The Phoenix Candidate(6)
“Sorry, wrong number,” I say. I hang up, mortified, and slam another espresso capsule in my machine. I need to be mainlining coffee.
I shove my panic down and give my carton of half and half the sniff test. It fails, so I heap extra sugar in my cup.
My phone rings again and I groan and curse at once. Then I straighten up, paste a smile on my face, and answer.
“Hello?”
“Representative Colton, this is Senator Conover’s office calling to arrange a meeting today.” It’s a male voice, but different from the other caller.
“Today?” I squeak. On a Sunday?
Senator Shepard “Shep” Conover is the Democratic dark-horse candidate for president. Although the field has thinned to three, at sixty-eight, he’s the oldest candidate by more than a decade, not nearly as well-funded as Mr. Hair-and-Teeth Aaron Darrow of California, and he has far less name recognition than past vice-presidential candidate Jim Boyce.
Also, he has no earthly reason to meet with me.
“No time like the present, Ms. Colton. How soon can you make yourself available?”
“I—uh, where does he want to meet?” I’m tripping over easy words, so I sip my too-hot espresso—sonofabitch, that hurts—and try to re-engage my brain.
“He hosted a private fundraising dinner last night in Portland. He’d like to see you as soon as possible before he flies to Seattle later today.” The man’s clipped tones hint at a Southern drawl. “Is nine too early for a meeting downtown?”
My eyes swivel to the clock: it’s just after eight. But given his leadership of the Senate Committee on Foreign Relations, when Senator Conover says jump, people don’t ask how high. They jump and wait for his signal to come down, gravity be damned.
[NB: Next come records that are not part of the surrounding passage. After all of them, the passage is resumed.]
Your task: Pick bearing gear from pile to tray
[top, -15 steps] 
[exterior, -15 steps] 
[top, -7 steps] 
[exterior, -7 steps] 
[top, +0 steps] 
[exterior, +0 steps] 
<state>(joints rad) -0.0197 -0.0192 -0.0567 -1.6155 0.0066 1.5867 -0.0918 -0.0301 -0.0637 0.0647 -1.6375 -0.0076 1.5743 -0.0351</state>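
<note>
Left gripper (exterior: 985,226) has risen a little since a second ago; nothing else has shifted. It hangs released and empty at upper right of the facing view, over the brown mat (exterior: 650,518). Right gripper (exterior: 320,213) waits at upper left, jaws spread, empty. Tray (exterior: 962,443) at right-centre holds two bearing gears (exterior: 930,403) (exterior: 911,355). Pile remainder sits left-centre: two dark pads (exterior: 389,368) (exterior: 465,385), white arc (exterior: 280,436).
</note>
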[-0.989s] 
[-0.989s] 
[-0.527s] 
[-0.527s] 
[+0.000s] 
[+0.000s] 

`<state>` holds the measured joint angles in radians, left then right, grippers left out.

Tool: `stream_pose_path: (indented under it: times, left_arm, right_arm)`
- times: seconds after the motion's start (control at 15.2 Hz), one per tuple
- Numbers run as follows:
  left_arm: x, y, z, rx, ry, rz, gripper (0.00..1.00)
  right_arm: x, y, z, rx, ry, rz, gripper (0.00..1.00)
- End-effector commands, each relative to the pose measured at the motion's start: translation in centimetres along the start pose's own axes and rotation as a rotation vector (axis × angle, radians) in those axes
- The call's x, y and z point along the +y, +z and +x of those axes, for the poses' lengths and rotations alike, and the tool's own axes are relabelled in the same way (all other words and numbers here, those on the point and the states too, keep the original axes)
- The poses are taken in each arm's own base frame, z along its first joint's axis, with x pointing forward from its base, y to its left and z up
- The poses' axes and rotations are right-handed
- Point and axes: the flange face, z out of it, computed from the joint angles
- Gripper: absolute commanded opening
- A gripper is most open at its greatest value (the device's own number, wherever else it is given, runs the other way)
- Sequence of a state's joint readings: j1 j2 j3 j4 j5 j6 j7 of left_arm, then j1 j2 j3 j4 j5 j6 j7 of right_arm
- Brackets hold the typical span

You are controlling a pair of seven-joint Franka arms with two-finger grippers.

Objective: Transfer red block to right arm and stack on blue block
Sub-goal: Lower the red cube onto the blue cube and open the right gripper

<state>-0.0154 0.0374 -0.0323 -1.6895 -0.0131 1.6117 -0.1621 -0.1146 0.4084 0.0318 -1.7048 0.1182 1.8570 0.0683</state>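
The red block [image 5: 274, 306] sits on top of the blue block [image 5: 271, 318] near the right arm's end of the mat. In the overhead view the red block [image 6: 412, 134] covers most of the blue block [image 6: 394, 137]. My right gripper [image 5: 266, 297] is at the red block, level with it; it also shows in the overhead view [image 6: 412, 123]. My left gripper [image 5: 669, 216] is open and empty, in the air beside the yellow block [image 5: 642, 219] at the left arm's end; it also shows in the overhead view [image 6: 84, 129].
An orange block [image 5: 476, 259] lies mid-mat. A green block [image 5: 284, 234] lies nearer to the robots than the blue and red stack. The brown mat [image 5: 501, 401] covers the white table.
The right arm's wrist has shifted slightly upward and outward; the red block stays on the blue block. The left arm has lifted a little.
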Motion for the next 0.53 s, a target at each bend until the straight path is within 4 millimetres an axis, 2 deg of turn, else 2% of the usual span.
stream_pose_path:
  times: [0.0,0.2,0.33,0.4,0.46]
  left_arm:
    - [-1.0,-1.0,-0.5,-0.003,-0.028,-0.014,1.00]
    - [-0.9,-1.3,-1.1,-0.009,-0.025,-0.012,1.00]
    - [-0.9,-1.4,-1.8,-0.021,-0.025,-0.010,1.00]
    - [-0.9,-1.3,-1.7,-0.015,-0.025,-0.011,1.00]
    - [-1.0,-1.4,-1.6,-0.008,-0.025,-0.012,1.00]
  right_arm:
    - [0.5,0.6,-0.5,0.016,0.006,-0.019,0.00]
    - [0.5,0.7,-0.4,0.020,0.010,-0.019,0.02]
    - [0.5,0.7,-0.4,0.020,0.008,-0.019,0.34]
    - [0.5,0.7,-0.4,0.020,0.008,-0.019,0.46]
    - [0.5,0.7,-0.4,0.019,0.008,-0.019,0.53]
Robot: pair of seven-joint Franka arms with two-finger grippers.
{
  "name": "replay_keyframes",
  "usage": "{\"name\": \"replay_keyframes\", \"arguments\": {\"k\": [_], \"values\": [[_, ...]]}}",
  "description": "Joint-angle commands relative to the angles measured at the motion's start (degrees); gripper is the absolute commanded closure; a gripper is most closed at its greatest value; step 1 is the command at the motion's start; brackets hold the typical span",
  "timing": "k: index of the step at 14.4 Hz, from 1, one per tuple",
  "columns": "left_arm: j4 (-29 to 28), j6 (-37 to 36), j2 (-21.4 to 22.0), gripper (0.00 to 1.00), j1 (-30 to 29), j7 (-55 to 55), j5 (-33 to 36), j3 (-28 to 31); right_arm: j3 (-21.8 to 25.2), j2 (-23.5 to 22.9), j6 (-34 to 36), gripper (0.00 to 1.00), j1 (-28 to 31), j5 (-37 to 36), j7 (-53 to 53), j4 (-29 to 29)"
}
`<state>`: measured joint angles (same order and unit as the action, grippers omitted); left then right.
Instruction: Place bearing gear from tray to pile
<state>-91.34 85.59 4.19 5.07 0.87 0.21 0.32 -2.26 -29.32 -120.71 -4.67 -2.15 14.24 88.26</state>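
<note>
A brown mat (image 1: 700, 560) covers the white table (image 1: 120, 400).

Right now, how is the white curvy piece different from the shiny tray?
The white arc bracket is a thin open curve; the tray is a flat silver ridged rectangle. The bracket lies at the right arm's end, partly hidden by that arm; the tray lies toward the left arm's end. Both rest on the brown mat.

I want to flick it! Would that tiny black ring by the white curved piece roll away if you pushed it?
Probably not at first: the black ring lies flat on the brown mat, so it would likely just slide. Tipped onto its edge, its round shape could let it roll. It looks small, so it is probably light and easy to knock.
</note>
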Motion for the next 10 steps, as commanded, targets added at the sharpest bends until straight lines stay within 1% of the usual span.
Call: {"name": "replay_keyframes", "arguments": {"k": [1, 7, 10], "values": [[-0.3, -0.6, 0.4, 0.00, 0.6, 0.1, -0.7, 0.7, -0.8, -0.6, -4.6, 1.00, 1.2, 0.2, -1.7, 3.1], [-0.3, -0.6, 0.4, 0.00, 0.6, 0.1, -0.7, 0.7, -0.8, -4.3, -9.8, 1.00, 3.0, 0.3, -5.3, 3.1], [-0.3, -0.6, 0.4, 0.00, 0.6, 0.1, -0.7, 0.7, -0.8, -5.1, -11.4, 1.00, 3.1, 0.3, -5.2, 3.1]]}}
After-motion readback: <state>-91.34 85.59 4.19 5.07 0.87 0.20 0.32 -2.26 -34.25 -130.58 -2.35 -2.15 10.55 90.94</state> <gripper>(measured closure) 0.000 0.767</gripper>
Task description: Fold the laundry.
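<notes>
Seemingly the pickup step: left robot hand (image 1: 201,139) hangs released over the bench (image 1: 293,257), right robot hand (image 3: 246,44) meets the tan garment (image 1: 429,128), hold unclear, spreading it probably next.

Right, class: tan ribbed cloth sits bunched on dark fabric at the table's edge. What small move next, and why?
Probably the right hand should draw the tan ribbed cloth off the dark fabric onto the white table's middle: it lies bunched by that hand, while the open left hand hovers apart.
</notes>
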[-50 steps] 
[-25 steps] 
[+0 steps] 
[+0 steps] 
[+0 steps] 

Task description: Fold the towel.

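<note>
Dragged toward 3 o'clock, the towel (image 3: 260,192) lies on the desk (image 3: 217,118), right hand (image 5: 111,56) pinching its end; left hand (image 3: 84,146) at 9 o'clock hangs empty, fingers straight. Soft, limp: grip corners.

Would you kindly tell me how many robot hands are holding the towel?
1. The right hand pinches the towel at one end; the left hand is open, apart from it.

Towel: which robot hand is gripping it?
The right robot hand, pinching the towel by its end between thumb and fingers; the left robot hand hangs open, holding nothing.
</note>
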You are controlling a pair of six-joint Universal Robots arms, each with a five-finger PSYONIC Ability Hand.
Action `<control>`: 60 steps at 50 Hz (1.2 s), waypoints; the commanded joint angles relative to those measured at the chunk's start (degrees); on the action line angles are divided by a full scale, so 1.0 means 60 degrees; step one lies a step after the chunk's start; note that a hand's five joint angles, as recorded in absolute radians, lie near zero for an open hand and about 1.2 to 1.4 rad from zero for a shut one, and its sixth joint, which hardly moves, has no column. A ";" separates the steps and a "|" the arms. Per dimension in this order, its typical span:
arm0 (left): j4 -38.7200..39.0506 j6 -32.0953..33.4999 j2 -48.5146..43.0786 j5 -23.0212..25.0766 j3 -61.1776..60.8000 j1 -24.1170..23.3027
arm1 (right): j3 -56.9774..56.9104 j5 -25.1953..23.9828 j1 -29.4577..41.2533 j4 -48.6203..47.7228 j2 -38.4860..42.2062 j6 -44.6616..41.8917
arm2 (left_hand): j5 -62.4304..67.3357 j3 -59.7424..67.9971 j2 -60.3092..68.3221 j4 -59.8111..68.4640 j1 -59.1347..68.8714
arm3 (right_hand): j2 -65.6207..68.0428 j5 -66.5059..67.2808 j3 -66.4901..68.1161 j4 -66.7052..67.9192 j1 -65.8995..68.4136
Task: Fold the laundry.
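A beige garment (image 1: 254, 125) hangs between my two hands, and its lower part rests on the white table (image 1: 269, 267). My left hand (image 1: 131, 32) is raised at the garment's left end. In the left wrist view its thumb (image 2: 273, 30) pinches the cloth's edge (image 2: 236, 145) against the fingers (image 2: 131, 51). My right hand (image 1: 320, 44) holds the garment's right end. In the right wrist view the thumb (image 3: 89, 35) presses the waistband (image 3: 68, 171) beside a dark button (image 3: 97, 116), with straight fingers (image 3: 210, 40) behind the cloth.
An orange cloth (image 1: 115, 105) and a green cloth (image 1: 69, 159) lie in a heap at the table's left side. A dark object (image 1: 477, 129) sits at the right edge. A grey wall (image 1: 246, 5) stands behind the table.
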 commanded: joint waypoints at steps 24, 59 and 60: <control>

“I can make it. Anything I should prepare for the senator?”
“No. We’ve got it. Just give your name to the concierge and they’ll escort you to his suite at The Nines.”
I’m mid-sip listening to the staffer’s instructions and nearly choke. Of course it has to be that hotel. Of course.
“Thank you,” I croak and click off the phone, making sure it is completely off before I let out a little scream of frustration. Time to put on my big-girl panties and act like a member of Congress.
Chapter Five
“The senator would like you to sign these nondisclosure forms before you meet.”
The bland, late-twentysomething staffer hands me a clipboard and pen and guides me to a seat. Man, he doesn’t miss a beat. I frown, sign my life away, and hand back the clipboard.
“Coffee?” he asks brightly.
“Please.” I press my hand against my knee where it’s already bouncing with nervous, espresso-injected energy. Any more coffee and I’ll hit my target heart rate. Then I can skip working out today, right?
An inner door of the suite opens and Senator Conover emerges, looking fresh and spry, his white hair perfectly matching a starched white shirt with monogrammed cuffs. Navy trousers hang on his lean frame the way only expensive tailoring can.
“Ms. Colton, it’s a pleasure to see you again.” His handshake is firm and his skin is perfectly smooth, as if he’s just finished a manicure. His eyes twinkle with the avuncular charm I admire on Sunday talk shows.
To have that charm turned on me, full force and in person, is stunning.
“Senator Conover, thank you so much for asking to meet with me.”
He chuckles and steers me to a pair of wingback chairs. “Oh, we’re all friends here. It’s Shep. Please. It’s been a while since we met at the Associated Press luncheon last November.”
I squeak out “yes” because my head’s spinning with his total recall. That, or a staffer briefed him. The senator is a person who people remember meeting. I, on the other hand, am not.
He continues, “I’ve been keeping my eye on you and the good work you’re doing, Grace—may I call you Grace?”
Well, considering you’ve asked me to call you Shep, I don’t see how I can say no.
“Of course.” I try to inject my voice with warmth, try to observe perfect manners as I sip my coffee, and yet I feel like I come off as a sullen, awkward teen next to this elder statesman.
Shep Conover oozes charm and good breeding and money.
Except for the last one, which I only came into by way of Seth’s life insurance, I have none of the above.
“Grace, I’ve had my eye on you because I think we might make a good team.” He smiles broadly.
“On which legislation?” I mentally rifle through my bills under construction or consideration—environmental reform to improve downriver water flows for salmon, anti-revenge porn and cyber-privacy laws, and a handful of gun-control laws that make me pretty unpopular, even with people in my own party, and especially those from the South.